Different Types of Life Insurance Policies
The different types of life insurance policies are important and offer flexibility and adaptability. Life insurance allows you to make decisions in a mature manner about your financial future and the well-being of your loved ones, and being proactive in this area is key.
- Term Life Insurance
It is a type of life insurance plan that offers optimum coverage at an affordable cost. If the insured dies before the policy’s tenure ends, the entire sum assured will be given to the nominee, and then the policy will be considered terminated. However, if the insured is alive until the end of the policy’s tenure, no amount will be payable as the maturity amount.
- Whole Life Insurance
As the name suggests, this plan covers the policyholder’s whole life. Its main feature is its undefined validity, so the policyholder enjoys life cover throughout his life. The insurer will pay the insured in case he/she dies during the policy’s tenure.
- Endowment Plan
These are basically savings-focused plans that help you create a financial corpus for your goals. The endowment plan ensures that it will pay either a maturity benefit in case the insured survives after the policy tenure or a guaranteed death benefit on premature death.
Hence, in case an insured does not survive and dies within the policy tenure, the whole sum assured and the accrued bonuses would be paid to his/ her nominee, leaving the policy to be terminated. But, if he survives the policy tenure, the sum assured and the accrued bonuses would be paid to the policyholder himself, and then the policy would be terminated.
- Unit Linked Insurance Plan (ULIP)
Unit-linked insurance Plans are considered to be a combination of investment and insurance plans. An insured has the privilege of investing in market-linked funds along with the insurance benefits. You would be surprised by how much investment is linked to life insurance. So, let us first know What is Investment, It basically means acquiring an asset or money with the intention of earning an income. It is the purchase of an asset or goods that aims to earn an income or create wealth in the future. Here, the policyholder pays the premium during the policy tenure and gets the advantage of selecting the market-linked funds within which he would like to invest as per his/her financial goals.

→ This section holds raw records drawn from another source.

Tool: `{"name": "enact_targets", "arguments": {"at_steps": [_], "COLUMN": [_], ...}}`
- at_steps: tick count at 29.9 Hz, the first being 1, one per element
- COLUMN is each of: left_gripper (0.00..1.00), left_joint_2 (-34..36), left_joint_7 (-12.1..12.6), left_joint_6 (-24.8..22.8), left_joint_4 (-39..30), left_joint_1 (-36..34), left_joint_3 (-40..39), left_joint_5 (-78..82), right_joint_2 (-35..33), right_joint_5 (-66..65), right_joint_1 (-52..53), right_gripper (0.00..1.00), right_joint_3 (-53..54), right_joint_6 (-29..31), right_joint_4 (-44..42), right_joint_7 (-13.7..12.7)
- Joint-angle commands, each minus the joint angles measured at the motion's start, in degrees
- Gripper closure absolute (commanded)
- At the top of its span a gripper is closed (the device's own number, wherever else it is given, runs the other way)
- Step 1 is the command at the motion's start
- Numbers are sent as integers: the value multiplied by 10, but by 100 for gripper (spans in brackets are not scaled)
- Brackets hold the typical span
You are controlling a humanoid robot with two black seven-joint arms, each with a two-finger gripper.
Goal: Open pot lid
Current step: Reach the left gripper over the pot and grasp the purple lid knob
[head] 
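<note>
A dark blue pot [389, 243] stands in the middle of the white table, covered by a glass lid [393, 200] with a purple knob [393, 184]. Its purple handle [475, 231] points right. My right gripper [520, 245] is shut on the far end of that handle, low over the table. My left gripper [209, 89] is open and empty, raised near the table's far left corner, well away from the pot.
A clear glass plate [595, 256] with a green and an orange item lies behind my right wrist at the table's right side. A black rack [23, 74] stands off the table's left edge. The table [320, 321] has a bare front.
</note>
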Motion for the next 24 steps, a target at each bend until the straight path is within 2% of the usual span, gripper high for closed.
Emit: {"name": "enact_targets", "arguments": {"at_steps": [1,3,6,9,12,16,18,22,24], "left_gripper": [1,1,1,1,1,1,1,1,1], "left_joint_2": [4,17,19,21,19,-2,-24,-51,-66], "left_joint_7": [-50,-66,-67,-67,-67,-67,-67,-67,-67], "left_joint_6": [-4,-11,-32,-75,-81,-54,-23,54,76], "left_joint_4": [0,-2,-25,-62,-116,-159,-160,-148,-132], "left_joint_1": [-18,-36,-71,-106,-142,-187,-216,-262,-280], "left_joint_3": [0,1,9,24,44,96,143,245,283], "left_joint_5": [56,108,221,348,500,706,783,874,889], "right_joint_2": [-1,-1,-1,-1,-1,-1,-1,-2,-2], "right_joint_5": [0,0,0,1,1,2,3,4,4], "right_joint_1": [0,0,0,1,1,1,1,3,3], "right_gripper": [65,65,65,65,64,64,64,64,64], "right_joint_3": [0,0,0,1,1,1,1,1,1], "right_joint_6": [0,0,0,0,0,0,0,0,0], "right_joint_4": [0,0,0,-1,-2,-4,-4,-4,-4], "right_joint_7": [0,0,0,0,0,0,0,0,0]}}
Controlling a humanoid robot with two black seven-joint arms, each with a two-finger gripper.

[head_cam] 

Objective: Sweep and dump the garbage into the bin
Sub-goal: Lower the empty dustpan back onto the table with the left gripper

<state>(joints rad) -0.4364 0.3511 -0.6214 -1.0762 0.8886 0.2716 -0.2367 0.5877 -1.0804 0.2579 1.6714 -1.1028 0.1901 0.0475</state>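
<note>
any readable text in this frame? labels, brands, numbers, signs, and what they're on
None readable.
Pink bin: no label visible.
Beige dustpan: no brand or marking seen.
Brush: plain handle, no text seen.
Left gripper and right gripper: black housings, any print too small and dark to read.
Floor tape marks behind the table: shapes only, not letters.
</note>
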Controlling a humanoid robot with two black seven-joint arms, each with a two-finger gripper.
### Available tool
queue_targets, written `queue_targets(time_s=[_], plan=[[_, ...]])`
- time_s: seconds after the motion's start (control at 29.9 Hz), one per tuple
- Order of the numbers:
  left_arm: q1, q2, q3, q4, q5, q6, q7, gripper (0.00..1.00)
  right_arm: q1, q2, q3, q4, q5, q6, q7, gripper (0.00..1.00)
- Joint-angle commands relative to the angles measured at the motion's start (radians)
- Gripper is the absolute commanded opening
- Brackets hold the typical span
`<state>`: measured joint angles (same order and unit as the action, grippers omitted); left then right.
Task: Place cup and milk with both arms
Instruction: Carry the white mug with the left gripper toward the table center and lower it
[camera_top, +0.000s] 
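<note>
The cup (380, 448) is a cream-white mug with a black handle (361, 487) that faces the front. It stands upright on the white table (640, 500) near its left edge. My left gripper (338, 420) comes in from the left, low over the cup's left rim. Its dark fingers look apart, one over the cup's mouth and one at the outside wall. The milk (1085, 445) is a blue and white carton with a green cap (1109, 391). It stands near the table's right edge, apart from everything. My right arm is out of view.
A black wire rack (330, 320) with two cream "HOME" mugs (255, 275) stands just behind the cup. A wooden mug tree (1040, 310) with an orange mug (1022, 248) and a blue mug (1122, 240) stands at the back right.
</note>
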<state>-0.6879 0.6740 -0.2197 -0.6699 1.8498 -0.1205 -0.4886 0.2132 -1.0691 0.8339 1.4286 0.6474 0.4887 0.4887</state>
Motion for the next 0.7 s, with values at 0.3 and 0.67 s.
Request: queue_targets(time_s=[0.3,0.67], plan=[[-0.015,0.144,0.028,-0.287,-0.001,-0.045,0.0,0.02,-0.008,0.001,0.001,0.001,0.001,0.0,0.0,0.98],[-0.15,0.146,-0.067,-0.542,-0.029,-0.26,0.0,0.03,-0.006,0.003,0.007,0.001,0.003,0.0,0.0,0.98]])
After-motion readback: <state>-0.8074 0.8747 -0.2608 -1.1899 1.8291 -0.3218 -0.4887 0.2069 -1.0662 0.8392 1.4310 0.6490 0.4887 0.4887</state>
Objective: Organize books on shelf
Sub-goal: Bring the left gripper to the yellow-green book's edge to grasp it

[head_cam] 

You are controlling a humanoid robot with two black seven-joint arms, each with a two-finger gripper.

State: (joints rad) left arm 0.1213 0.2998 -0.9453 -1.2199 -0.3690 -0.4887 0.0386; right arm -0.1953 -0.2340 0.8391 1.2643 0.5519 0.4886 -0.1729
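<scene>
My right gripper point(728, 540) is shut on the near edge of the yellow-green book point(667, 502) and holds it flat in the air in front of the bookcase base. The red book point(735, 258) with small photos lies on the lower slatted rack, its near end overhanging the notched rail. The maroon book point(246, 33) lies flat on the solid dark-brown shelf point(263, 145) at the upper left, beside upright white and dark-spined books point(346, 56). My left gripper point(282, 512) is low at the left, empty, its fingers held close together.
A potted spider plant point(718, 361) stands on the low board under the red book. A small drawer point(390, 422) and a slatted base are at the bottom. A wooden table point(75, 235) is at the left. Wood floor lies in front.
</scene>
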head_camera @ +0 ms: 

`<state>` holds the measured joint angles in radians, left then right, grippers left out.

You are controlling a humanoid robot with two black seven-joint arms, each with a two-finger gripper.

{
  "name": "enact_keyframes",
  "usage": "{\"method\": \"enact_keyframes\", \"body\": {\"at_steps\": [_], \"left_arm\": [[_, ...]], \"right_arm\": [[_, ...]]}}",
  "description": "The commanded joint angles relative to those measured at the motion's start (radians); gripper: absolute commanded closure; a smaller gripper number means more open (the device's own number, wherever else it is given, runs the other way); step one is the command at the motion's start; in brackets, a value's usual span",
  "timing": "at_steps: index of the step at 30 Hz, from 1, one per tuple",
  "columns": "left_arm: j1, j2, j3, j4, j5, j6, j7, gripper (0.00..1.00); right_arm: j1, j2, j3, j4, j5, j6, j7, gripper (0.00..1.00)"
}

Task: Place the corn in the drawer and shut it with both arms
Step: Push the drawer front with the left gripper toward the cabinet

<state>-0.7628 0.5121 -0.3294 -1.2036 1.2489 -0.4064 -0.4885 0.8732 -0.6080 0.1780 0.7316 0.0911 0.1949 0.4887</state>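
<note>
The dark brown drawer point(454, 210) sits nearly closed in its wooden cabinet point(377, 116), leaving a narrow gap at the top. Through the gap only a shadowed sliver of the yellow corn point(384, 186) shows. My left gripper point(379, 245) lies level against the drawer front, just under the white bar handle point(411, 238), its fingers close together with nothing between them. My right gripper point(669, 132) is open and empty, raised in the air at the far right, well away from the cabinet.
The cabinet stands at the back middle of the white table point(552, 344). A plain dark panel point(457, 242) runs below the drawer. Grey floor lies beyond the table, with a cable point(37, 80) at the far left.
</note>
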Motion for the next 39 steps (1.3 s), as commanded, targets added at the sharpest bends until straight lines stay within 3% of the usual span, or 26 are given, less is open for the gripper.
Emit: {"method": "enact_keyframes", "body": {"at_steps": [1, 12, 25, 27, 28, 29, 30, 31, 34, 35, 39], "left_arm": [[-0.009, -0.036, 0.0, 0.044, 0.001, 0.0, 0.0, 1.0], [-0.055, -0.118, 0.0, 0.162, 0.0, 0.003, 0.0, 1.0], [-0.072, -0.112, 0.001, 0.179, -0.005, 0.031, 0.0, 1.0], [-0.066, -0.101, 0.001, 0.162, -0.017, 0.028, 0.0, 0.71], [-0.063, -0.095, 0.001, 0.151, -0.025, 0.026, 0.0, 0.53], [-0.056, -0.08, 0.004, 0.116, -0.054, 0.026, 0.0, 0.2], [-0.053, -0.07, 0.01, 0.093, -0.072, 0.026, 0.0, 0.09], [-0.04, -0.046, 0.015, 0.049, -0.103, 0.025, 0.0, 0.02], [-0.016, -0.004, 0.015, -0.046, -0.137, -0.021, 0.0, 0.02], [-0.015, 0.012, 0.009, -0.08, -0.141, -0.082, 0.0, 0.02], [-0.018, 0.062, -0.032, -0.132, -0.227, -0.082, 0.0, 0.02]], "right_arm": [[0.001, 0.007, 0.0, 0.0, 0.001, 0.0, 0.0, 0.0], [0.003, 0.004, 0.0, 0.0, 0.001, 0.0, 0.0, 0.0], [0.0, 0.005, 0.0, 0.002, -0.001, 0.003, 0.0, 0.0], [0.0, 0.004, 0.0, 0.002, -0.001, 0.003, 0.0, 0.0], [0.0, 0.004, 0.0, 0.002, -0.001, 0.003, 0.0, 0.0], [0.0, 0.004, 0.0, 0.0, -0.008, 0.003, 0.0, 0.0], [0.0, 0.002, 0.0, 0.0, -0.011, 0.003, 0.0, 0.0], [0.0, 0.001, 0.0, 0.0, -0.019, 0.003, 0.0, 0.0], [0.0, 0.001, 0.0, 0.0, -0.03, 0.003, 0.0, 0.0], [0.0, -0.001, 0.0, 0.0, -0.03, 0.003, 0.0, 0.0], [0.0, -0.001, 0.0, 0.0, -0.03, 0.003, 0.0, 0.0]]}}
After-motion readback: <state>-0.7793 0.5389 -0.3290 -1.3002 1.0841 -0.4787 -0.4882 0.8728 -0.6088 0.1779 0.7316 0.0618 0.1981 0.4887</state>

As we all know, ULIPs are best known for their flexible and market-linked investment opportunities across varied asset classes such as debt, equity, balance, and many more. Also, one can even make switches between funds, withdraw funds partially, make payments towards top-up premiums, etc. and lastly, manage their investments subject to the terms and conditions thereof.
- Money Back Policy
These policies provide money-back offers at regular and pre-determined intervals. The insured receives insurance coverage and regular payouts as survival and maturity benefits. Irrespective of the payouts already made, the nominee will be getting the sum assured in case the policyholder dies during the policy tenure.
- Retirement Plan
This plan is basically meant to create a corpus of funds. It offers two plans: Deferred Annuity and Immediate Annuity Plans. The deferred annuity plan allows the creation of a corpus by saving the funds over the policy tenure, promising the insured a regular or lump sum amount at some pre-decided date.
On the contrary, the immediate annual plans start making payments immediately after the policy is bought. Once the lump sum amount is paid to buy the policy, it starts providing guaranteed payments.
- Child Insurance Plan
It could be anyone, e.g., an endowment, money-back, or unit-linked plan, as these are designed with children’s future in mind. In these plans, parents are considered to be the insured, and children are the beneficiaries. Some of the child insurance plans offer the premium waiver benefit, where in case the parent dies during the policy tenure, the insurer company will waive off the premium that was to be paid in the future, and the rest of the plan will continue to pay the benefits according to the original schedule. Hence, this plan secures a child’s future whether the parent is there or not.
How Much Life Insurance is required?
As we know, the life insurance company is responsible for insuring the policyholder against the risk of premature demise or making payment on maturity, where the policyholder is required to pay the premium for the policy that is to be bought. Life insurance premium includes the cost of mortality risk, i.e. the risk of premature demise, and a saving element if the insurance policy offers a maturity benefit.
There are 3 payment modes for life insurance:
- Regular premiums – In this kind, a policyholder is required to pay the premium throughout the term of the policy.
- Limited premium – In this kind, a policyholder is required to pay the premium for a limited tenure while the policy runs longer
- Single premium – In this kind, a policyholder is required to pay the premium in one lump sum at the time of buying the policy
Also, the adequacy of the sum assured basically depends on multiple factors and acts differently for everyone. Mentioned are the factors:
- Age
- Income and expenses
- Existing financial assets
- Existing liabilities
- Financial goals
- The number of dependents, etc.
Conclusion
A life insurance policy is an important tool; hence, deciding between different policies is also an essential decision. Some tips and thorough research can help make an informed decision about finding the best life insurance policy with sufficient coverage.